Count every line of these entries that holds the word "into", and reply with the number only.

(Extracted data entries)
+---+

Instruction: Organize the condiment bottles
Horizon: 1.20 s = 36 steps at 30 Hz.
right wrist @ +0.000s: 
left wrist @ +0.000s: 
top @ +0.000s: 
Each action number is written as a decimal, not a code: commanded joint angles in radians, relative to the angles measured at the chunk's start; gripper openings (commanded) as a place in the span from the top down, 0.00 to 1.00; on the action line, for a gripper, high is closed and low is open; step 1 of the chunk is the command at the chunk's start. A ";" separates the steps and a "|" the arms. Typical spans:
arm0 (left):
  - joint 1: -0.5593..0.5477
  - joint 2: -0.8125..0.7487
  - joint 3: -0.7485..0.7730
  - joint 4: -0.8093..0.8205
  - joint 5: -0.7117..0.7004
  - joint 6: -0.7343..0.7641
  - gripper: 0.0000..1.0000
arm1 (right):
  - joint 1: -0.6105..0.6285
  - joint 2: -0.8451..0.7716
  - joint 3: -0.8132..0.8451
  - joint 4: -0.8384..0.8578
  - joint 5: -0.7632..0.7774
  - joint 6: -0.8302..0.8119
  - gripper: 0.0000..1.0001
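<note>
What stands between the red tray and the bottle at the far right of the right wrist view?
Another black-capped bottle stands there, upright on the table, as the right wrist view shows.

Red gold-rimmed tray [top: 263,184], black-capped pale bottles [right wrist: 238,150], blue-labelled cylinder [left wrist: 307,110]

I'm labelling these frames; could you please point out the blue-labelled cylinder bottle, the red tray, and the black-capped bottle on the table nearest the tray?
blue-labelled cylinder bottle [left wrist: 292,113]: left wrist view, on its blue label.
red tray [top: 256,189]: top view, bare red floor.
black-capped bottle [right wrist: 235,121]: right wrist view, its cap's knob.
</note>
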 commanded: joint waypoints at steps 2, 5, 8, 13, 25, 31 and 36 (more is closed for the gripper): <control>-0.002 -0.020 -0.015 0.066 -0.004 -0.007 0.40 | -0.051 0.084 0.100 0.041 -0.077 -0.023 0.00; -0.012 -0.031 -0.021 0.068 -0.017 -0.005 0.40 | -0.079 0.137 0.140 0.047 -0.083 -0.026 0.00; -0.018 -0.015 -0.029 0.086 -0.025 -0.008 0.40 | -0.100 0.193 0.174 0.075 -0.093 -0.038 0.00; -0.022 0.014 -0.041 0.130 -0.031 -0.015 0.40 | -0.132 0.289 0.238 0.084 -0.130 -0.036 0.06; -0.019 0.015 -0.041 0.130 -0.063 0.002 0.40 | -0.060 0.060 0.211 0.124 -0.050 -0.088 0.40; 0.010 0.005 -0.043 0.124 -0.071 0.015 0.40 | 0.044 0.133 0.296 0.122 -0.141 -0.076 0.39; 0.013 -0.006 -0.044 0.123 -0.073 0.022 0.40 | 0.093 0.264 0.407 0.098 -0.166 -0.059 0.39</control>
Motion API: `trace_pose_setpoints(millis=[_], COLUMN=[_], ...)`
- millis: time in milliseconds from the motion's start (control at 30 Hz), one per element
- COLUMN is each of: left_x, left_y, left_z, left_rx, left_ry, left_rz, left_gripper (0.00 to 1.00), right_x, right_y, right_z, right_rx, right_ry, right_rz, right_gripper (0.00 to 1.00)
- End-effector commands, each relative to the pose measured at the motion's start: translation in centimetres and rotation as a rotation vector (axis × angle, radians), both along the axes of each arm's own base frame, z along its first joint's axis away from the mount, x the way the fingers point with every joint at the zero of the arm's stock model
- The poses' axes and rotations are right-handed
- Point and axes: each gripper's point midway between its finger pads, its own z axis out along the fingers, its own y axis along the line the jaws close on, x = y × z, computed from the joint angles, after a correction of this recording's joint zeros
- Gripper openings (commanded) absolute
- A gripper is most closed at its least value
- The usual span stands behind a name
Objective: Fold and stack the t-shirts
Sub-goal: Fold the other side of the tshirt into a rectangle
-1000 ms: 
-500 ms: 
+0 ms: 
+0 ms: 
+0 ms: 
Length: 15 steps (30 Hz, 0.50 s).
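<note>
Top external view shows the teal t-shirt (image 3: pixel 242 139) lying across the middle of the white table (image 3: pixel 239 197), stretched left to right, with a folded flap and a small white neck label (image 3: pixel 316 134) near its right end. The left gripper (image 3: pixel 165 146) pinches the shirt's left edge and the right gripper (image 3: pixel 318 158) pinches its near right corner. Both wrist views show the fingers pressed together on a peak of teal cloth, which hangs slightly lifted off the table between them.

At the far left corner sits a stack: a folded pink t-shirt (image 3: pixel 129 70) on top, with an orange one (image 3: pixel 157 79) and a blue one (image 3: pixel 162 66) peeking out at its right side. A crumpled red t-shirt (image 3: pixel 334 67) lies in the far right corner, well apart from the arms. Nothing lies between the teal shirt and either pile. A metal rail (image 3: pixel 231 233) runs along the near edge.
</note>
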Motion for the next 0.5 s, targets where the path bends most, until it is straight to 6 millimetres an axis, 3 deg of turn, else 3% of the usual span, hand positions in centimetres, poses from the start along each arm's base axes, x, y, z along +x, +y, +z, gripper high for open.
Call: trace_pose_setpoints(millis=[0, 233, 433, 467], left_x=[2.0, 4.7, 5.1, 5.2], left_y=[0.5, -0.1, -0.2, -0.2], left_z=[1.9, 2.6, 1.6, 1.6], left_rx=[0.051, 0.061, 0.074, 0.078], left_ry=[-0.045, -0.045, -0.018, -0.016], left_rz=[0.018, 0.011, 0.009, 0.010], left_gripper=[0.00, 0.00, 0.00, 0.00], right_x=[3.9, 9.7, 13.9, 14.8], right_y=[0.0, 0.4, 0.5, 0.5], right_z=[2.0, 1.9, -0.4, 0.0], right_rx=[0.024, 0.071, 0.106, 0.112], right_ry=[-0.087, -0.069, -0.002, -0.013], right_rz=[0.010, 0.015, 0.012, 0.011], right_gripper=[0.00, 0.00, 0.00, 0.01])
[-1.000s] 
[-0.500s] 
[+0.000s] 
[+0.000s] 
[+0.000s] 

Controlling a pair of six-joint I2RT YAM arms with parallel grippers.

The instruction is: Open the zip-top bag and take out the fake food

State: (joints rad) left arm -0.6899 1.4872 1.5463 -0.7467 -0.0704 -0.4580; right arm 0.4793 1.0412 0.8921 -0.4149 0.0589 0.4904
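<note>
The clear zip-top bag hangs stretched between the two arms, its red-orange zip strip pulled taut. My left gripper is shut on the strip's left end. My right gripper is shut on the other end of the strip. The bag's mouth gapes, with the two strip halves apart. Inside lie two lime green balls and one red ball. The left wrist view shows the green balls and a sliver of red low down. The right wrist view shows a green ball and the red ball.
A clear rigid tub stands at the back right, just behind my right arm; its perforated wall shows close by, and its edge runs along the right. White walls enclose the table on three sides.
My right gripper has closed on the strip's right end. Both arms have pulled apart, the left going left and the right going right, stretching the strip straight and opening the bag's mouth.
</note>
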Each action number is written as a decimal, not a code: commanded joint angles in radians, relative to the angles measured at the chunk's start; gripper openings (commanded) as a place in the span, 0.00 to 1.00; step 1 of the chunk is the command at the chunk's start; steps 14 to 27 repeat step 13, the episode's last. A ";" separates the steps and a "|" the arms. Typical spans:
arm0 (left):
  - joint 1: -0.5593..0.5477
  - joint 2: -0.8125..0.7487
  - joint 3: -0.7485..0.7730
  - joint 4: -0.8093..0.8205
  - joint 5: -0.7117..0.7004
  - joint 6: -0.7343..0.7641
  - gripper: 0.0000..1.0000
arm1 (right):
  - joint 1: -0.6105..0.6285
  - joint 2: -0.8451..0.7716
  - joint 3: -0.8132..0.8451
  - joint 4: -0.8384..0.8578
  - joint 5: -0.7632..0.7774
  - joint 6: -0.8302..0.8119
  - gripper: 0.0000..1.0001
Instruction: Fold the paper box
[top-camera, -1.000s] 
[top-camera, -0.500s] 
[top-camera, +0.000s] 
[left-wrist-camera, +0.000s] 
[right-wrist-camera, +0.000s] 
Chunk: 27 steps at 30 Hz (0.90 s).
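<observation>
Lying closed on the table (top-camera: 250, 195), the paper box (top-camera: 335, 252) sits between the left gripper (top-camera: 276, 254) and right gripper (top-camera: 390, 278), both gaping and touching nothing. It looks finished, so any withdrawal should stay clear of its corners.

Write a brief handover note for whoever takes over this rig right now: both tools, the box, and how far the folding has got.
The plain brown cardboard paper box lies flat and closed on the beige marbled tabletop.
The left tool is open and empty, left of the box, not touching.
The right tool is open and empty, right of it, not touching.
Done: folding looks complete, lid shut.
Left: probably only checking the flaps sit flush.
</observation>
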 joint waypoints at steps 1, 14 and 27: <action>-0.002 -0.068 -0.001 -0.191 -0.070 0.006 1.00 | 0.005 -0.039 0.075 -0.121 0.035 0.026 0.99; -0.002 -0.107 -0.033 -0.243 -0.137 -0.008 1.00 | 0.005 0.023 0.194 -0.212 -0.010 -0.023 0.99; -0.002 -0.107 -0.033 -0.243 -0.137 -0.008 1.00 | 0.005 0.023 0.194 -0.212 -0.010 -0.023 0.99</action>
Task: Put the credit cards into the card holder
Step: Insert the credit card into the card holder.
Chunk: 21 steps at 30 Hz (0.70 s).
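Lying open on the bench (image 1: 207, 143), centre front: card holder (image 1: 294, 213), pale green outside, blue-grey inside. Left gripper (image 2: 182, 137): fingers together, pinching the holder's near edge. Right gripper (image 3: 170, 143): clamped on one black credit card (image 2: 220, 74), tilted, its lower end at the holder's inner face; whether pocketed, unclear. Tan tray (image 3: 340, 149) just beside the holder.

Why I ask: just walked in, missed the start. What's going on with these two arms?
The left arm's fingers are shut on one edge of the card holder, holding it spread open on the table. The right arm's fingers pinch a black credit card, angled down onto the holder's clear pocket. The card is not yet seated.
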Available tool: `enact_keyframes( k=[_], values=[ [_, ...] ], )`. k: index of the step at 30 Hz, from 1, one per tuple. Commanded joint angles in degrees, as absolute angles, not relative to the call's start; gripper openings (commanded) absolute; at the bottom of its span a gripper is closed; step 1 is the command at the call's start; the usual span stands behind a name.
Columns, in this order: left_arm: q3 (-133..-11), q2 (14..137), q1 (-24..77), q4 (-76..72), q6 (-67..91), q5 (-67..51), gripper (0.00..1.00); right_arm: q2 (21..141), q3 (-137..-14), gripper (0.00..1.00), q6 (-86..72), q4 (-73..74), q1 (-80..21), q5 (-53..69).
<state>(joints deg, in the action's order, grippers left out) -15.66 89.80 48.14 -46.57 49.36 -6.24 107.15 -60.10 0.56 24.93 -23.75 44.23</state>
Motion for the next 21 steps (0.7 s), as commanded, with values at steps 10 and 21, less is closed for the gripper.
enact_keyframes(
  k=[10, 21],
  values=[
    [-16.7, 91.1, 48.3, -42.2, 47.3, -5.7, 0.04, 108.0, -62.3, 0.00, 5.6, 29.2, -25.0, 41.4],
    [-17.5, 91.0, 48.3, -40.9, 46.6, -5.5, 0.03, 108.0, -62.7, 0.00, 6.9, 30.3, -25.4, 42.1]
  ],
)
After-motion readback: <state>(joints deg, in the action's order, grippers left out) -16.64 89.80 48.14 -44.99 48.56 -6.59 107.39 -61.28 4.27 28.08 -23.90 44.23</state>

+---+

■ **Written response**: 3